Giter Site home page Giter Site logo

Comments (14)

zeux avatar zeux commented on August 19, 2024 9

Since I ended up looking into this a little bit, I'll share my findings in hopes that it will help.

Measured by clicking "Reimport" on the scene in an otherwise empty project, --verbose says import took 276 seconds (that's a little under 5 minutes).
Note that the scene has ~800 meshes that add up to ~39.3M triangles (~50k each, looks reasonably uniformly distributed).
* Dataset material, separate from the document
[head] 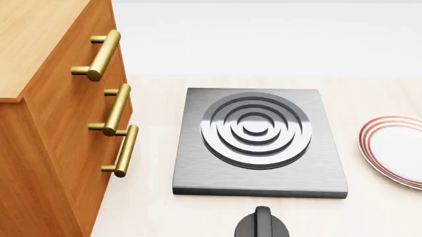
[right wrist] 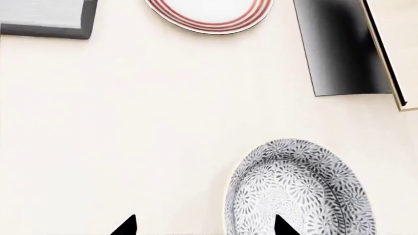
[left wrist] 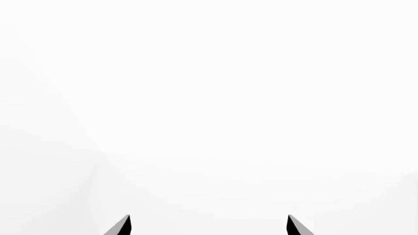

Overall I would have expected one mesh per scene here, but I'm not familiar with how Godot workflows work, and it's a good stress test regardless.

perf profile on Linux / editor build with default settings with fno-omit-frame-pointers -- please note that timings add up to 45% (perf doesn't normalize them):

image

Renormalizing the percentages by dividing by 0.45, and focusing on significant underlying components, we get:

  • 5% scene save
  • 14% tangent space generation
  • 25% normal reprojection after LOD generation (raycasts)
  • 29% simplification (meshopt_simplify)
  • 24% the rest of generate_lods (it's inlined here so hard to see from the profile exactly)

In aggregate, LOD generation takes ~78% here, so definitely good to focus on that. When looking at something like a 5-minute import though, my expectations are usually that small gains are not terribly exciting, so something more significant needs to happen.

A note on the scale here: each mesh gets approximately 6 LOD levels generated. The work for meshopt_simplify scales with that; the work for normal reprojection scales with the total number of rays, which scales with the total number of triangles in all LODs, times the area factor - looks like we cast 16..64 rays which is a lot of rays :)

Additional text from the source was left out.